Prompt:
Here are the records. Write out exactly the lines between the one holding "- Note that" and the one holding "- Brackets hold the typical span", inclusive.

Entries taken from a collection
◆ ◆ ◆

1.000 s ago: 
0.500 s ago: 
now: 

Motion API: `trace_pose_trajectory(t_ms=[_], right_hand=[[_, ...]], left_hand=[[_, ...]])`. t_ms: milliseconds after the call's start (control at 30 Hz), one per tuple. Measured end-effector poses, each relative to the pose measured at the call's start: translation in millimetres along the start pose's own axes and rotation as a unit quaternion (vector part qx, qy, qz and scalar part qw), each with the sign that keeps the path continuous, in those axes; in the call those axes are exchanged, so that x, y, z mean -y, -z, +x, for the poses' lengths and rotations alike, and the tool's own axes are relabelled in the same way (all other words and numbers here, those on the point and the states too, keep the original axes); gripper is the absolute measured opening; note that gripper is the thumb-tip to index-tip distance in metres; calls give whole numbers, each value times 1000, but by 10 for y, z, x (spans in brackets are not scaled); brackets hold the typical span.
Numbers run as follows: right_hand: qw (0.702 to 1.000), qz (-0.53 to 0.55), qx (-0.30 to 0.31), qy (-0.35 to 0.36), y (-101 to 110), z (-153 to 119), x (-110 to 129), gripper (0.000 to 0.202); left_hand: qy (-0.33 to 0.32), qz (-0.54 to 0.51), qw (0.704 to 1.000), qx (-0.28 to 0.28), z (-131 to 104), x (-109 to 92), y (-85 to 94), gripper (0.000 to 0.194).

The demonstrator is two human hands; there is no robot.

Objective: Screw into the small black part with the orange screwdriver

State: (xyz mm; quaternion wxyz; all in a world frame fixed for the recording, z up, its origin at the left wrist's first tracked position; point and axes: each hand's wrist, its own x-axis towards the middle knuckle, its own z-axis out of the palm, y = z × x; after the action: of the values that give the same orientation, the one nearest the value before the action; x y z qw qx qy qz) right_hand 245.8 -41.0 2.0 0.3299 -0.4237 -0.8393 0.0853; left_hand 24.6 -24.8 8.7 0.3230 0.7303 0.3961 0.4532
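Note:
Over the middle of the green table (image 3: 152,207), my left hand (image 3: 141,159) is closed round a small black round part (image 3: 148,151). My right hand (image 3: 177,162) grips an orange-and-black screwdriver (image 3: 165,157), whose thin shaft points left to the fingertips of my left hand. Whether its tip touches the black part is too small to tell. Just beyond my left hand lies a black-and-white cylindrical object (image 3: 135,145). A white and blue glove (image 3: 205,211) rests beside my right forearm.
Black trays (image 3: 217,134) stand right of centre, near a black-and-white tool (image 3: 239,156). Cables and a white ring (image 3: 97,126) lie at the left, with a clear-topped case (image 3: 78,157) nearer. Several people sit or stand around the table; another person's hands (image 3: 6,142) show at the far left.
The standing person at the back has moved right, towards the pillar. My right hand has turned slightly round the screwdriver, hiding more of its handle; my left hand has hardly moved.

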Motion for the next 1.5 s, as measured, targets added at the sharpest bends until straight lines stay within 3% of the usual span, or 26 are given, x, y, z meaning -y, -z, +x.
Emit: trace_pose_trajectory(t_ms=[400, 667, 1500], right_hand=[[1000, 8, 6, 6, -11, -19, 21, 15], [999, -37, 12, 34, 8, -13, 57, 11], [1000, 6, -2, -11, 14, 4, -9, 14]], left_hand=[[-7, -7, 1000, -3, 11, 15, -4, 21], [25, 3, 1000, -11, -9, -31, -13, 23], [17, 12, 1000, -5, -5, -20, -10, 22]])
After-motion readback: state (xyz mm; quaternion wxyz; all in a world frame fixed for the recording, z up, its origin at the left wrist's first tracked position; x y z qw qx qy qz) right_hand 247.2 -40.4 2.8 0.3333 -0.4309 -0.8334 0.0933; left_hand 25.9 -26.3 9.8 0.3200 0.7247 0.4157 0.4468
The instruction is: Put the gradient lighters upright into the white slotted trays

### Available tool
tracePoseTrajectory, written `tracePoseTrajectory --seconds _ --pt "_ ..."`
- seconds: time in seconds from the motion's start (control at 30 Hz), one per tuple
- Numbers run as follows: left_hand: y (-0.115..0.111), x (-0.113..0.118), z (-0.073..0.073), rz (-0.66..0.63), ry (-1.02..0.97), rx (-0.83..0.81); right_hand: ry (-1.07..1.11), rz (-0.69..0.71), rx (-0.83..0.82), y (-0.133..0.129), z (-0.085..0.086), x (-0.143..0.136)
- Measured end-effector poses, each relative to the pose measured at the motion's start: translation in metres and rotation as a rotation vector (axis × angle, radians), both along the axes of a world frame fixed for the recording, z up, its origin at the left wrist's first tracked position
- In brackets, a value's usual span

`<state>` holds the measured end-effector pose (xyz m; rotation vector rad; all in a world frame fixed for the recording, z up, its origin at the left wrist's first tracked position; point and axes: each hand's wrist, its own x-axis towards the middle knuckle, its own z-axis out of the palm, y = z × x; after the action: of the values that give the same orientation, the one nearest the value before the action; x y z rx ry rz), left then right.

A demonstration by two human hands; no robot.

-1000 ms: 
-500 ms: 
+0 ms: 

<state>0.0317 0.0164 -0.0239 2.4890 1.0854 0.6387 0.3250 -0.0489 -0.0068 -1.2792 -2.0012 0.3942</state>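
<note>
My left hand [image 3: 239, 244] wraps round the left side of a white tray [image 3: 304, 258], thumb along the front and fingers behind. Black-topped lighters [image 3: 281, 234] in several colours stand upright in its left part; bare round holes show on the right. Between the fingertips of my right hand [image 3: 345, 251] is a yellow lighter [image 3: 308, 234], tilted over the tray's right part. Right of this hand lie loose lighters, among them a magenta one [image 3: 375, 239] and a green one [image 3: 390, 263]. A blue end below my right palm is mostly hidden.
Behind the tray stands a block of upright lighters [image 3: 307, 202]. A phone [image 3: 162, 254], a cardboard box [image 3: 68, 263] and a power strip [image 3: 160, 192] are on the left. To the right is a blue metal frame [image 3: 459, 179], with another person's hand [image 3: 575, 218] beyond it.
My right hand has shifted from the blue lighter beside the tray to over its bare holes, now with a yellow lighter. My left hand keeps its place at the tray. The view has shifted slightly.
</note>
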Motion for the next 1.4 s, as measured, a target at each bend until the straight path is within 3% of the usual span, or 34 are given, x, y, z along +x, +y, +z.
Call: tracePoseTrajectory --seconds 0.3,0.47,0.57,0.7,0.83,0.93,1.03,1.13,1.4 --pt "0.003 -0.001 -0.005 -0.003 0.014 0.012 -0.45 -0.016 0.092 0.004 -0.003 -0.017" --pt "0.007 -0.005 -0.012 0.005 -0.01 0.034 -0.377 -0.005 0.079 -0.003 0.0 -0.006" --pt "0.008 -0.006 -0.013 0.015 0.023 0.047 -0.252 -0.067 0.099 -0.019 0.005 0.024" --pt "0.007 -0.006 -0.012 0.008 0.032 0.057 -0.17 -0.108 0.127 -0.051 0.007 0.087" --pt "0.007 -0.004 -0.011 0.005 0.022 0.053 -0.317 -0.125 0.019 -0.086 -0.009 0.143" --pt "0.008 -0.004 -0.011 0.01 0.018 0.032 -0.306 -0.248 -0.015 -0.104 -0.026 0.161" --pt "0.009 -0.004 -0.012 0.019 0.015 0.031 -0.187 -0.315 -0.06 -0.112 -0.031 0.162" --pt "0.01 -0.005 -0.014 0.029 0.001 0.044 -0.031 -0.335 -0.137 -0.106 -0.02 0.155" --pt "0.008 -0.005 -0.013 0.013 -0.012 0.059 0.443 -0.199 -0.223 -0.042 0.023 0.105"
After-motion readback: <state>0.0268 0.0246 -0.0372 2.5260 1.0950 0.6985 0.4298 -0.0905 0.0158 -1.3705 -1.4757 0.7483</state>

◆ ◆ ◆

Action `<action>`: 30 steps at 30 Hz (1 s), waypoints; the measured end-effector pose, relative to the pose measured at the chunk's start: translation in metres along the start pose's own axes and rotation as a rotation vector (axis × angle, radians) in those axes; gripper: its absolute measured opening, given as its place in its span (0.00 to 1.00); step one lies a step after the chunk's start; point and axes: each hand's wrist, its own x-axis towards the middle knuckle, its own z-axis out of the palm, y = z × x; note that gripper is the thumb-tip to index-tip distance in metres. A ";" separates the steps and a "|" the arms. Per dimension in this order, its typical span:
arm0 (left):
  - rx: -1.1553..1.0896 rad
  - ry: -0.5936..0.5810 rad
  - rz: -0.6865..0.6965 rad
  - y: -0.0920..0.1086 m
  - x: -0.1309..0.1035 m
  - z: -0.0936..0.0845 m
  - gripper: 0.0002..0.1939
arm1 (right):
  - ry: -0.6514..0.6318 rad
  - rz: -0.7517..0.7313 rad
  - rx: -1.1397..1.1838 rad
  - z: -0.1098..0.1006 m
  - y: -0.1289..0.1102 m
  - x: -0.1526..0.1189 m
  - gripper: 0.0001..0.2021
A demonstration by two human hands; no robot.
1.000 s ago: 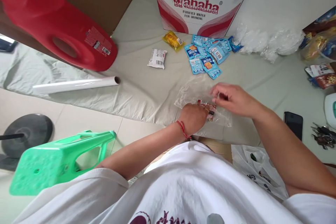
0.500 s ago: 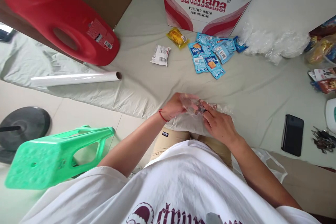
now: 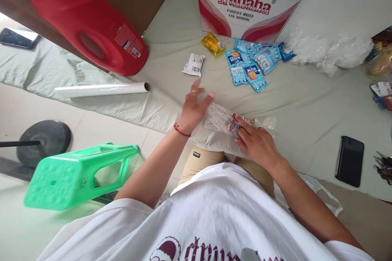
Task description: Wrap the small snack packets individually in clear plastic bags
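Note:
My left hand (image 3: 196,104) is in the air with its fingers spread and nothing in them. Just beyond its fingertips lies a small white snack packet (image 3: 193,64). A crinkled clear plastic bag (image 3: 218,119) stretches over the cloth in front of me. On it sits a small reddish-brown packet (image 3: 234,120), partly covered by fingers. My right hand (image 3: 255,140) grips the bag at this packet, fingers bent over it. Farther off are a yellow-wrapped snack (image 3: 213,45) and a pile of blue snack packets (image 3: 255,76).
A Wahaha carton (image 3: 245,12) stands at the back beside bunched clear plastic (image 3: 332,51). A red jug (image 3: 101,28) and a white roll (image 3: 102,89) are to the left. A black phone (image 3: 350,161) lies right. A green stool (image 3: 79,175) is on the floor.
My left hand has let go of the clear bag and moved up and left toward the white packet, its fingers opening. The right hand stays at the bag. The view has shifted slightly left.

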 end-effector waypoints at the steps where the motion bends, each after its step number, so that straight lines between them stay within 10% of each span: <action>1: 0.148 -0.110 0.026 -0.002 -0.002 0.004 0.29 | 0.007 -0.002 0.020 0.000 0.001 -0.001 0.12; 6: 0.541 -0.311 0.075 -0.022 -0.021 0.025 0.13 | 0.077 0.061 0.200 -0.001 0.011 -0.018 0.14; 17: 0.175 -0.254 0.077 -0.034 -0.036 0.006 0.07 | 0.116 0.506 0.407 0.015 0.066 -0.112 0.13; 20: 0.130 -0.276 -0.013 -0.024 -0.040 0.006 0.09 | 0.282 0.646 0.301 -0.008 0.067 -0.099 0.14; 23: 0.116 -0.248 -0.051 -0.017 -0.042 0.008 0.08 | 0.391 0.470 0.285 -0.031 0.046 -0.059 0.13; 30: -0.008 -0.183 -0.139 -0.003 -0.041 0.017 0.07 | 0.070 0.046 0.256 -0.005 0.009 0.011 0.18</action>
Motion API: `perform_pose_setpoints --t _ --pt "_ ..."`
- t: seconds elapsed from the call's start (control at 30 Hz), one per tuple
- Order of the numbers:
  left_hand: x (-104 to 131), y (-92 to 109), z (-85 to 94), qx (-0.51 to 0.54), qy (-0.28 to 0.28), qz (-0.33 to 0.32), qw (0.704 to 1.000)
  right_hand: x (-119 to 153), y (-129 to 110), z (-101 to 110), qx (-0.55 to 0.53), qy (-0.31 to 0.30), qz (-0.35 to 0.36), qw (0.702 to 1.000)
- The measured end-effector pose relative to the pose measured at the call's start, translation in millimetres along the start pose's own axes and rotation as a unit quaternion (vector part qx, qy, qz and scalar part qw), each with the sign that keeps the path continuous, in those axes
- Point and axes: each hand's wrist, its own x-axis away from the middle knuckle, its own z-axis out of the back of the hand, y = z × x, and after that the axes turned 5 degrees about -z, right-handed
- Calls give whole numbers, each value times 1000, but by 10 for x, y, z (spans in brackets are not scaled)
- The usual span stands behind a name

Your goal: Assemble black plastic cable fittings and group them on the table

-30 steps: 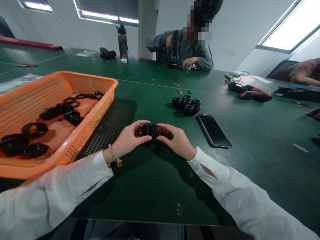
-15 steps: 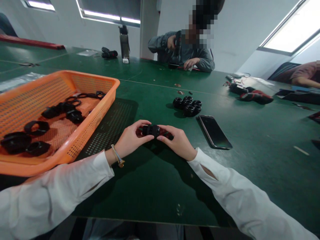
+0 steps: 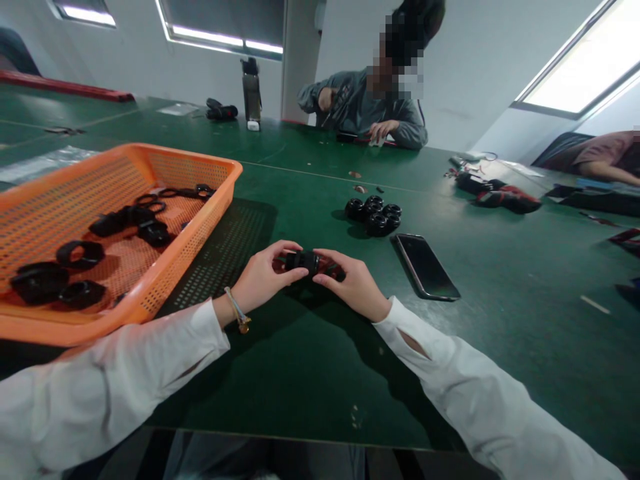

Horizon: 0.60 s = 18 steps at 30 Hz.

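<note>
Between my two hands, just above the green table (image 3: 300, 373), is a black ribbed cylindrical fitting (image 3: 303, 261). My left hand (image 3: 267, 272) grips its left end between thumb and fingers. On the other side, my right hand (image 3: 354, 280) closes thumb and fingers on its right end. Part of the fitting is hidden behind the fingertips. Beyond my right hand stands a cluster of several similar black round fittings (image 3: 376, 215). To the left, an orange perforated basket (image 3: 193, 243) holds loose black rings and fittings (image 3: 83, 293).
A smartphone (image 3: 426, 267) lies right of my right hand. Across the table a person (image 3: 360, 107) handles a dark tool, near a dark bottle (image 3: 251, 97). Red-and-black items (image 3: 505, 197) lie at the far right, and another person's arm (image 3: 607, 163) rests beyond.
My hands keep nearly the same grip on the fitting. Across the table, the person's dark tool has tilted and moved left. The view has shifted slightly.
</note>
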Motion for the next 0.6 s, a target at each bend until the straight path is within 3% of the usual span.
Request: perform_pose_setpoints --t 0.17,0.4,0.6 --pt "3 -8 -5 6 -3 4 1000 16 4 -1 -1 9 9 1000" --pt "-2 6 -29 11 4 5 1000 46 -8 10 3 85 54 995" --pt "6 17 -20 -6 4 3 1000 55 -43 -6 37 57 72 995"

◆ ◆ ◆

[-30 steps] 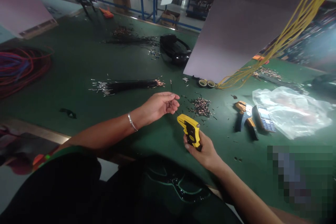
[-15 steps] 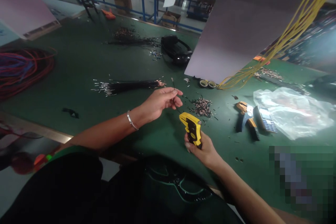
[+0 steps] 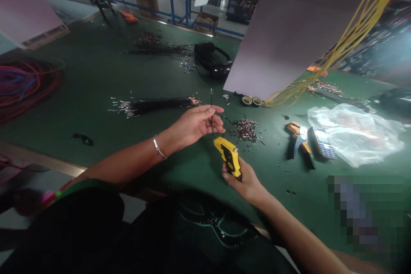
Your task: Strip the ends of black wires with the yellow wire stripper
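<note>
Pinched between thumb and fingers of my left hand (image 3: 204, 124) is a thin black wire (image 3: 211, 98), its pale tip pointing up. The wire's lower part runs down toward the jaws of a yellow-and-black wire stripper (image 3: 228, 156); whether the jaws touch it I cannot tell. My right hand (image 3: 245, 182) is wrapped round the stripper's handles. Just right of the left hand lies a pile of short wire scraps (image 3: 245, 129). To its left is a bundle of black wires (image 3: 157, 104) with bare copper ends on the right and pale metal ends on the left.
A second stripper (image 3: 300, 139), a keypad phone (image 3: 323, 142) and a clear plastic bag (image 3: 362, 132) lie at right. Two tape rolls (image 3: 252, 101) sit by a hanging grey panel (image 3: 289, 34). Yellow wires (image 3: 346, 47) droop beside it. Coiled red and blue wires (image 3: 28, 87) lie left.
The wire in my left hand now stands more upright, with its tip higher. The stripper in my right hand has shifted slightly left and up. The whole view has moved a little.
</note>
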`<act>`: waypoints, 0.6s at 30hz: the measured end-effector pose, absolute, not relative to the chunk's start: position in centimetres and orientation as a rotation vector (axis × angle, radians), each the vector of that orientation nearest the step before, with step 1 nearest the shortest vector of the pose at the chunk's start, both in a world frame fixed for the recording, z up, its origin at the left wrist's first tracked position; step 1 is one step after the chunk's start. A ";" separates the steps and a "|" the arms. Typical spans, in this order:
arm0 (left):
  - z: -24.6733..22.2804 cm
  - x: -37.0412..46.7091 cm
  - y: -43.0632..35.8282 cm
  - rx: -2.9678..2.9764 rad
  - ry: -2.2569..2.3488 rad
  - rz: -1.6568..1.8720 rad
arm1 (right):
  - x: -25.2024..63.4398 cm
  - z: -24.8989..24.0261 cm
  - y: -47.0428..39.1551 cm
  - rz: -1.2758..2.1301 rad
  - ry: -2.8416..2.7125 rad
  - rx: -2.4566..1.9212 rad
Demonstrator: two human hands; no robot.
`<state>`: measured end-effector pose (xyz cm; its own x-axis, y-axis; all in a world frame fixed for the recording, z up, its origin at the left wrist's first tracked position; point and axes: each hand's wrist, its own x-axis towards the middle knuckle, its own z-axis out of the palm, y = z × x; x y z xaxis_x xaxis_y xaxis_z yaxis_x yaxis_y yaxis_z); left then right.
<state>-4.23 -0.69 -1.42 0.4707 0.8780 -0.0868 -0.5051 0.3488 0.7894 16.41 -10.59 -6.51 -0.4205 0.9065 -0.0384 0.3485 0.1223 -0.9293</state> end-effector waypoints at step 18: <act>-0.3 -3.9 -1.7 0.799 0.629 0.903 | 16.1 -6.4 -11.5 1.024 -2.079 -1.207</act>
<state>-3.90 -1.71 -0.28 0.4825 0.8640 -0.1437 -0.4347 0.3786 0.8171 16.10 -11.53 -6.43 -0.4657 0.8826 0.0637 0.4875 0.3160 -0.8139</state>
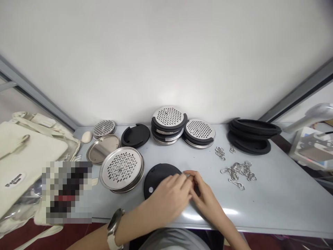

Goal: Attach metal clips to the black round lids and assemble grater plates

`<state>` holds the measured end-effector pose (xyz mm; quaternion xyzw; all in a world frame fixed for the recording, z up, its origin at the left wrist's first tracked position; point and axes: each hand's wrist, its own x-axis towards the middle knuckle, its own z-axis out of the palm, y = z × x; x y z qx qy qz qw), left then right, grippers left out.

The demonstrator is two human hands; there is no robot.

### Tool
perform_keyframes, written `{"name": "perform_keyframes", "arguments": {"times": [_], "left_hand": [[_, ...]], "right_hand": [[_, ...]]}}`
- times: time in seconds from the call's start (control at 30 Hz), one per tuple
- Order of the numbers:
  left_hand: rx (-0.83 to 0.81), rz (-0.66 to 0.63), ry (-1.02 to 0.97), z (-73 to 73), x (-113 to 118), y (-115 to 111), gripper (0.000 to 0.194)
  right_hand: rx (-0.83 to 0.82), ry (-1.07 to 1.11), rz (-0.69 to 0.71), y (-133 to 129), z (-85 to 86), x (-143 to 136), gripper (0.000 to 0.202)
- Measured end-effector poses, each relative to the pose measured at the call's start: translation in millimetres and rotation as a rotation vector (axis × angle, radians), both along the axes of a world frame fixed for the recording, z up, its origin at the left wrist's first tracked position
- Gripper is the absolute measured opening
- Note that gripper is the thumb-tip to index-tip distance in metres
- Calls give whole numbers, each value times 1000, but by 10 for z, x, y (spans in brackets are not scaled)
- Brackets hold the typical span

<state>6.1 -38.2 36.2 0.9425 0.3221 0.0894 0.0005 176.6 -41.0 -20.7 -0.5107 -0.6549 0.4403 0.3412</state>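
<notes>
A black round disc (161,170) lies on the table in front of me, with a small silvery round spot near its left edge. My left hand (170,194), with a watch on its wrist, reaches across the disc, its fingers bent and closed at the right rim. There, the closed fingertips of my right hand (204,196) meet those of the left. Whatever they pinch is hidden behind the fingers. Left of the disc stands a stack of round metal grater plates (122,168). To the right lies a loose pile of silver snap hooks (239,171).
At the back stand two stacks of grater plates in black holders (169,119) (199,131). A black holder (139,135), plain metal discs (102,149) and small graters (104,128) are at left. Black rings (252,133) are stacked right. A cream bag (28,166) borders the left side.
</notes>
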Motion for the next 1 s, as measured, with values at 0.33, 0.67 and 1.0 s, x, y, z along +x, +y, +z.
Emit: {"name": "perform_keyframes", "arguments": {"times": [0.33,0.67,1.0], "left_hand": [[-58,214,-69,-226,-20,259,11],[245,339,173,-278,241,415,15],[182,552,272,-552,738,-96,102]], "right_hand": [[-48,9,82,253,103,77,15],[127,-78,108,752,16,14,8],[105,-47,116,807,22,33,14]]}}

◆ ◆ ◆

Task response:
- Note that gripper is the thumb-tip to index-tip distance in metres
- Calls give whole numbers, each value times 1000, but by 10 for z, x, y (spans in brackets are not scaled)
- Brackets hold the typical span

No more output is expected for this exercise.